Truth or Trend: Late night eats at Steak ‘n’ Shake

Becca Kirian RD, LD, CNSC



Waist trainers, crash diets, colon cleanses—all things touted as the next miracle solution for weight loss. With the help of our new Registered Dietitian columnist, we’ll sort out the truth from the trash when it comes to health trends on your social media feeds, and provide healthy, sustainable alternatives for those to-good-to-be-true fixes. Welcome to Truth or Trend.

Steak ‘n’ Shake; a long-standing staple for a greasy, late night bite to eat. While "Eat This, Not That!" calls their signature items “two of the most precarious foods on the planet” on Instagram, is their fear mongering all it claims to be? Stick with me as I explore the truth behind a post by the account comparing the healthiness of two popular menu items: a Single Steakburger with Thin 'n Crispy Fries v. Portobello and a Swiss Steakburger.

First, the nutrition information provided for the two options shown in the post is inaccurate (click here to see more). Additionally, the caption claims most shakes are more than 500 calories and most salad options are 600 calories or less which is an incorrect generalization.

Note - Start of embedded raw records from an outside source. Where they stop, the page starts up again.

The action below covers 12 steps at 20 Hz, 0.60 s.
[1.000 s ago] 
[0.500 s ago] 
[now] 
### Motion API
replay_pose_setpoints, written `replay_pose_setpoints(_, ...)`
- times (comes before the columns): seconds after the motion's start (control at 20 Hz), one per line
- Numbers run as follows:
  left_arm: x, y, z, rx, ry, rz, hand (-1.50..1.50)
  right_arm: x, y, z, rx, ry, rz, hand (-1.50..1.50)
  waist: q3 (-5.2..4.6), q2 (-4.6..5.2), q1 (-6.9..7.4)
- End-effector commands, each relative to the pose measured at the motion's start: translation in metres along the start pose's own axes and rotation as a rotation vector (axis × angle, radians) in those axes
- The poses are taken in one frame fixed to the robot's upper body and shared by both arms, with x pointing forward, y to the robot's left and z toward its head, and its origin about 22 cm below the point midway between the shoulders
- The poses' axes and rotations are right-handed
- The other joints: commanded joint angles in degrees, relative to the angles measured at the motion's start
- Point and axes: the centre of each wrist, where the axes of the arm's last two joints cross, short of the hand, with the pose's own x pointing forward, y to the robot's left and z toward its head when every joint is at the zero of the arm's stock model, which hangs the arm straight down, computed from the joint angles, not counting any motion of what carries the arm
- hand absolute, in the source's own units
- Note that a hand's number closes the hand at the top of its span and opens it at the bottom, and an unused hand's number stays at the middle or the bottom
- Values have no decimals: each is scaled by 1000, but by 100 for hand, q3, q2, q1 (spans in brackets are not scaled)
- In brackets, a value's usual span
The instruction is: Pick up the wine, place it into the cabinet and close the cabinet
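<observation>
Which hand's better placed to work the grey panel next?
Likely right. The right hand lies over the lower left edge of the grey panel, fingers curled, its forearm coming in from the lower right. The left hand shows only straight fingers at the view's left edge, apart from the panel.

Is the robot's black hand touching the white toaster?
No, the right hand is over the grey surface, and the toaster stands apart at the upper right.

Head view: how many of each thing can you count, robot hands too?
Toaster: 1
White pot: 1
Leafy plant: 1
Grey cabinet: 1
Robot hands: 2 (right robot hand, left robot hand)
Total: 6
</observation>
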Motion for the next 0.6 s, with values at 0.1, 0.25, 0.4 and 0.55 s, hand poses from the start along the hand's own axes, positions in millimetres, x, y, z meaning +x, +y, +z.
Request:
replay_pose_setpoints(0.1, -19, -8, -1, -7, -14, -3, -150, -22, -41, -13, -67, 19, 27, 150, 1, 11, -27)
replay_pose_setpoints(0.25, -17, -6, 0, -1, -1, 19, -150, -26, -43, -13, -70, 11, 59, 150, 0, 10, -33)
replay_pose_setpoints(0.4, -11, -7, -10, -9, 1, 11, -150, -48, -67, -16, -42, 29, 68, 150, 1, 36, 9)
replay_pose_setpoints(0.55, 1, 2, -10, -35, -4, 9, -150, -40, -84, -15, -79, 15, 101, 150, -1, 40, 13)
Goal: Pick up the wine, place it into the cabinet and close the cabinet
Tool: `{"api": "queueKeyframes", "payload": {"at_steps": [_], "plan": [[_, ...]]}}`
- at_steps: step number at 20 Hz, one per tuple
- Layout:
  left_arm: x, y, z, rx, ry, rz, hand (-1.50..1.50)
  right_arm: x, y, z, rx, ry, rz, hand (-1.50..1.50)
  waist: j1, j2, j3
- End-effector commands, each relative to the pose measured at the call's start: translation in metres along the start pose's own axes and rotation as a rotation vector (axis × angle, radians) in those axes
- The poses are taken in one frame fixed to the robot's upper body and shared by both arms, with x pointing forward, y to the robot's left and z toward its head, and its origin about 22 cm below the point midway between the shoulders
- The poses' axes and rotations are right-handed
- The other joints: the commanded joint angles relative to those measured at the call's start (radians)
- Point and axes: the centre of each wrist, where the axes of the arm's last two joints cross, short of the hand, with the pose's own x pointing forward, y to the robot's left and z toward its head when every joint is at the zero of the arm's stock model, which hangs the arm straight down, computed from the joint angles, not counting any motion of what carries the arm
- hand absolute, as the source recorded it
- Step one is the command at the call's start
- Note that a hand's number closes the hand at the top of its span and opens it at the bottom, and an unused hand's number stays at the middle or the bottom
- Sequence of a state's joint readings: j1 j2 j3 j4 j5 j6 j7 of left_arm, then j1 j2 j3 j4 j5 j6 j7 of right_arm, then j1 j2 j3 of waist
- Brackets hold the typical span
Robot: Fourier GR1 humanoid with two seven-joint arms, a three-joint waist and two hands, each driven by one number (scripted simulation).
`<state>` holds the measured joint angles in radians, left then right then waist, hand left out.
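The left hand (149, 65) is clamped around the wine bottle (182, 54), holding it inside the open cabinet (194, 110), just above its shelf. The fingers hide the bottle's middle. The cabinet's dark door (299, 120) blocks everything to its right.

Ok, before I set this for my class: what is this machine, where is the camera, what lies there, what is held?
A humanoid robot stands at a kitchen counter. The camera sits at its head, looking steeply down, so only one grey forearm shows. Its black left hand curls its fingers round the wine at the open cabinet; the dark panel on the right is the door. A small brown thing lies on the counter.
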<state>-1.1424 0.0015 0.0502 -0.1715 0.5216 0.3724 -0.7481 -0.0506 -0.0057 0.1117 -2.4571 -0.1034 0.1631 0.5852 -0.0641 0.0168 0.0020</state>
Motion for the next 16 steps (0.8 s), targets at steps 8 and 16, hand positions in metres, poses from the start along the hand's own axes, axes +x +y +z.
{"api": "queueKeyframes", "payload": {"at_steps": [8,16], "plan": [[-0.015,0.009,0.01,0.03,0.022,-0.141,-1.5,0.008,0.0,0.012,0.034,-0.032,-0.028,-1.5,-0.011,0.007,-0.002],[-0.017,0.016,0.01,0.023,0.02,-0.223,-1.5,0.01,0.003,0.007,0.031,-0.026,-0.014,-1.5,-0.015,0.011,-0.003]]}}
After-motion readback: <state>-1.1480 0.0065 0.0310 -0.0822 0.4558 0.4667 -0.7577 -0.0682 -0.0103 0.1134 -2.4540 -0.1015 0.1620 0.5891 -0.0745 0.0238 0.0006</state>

And while the Single Steakburger with Thin 'n Crispy Fries is the lower-calorie option like "Eat This, Not That!" says, what the post doesn’t account for are some other important nutrient factors that set the two options apart.

The Single Steakburger with Thin 'n Crispy Fries combination has 1380 mg sodium, which is 60% of the maximum recommended daily intake (2300 mg) in one meal, compared to just 890 in the Portobello and Swiss burger. The “Not this” option also boasts a higher protein content of 29 g compared to 17 g in the combination and about half the carbohydrates at 36 g v. 62 g.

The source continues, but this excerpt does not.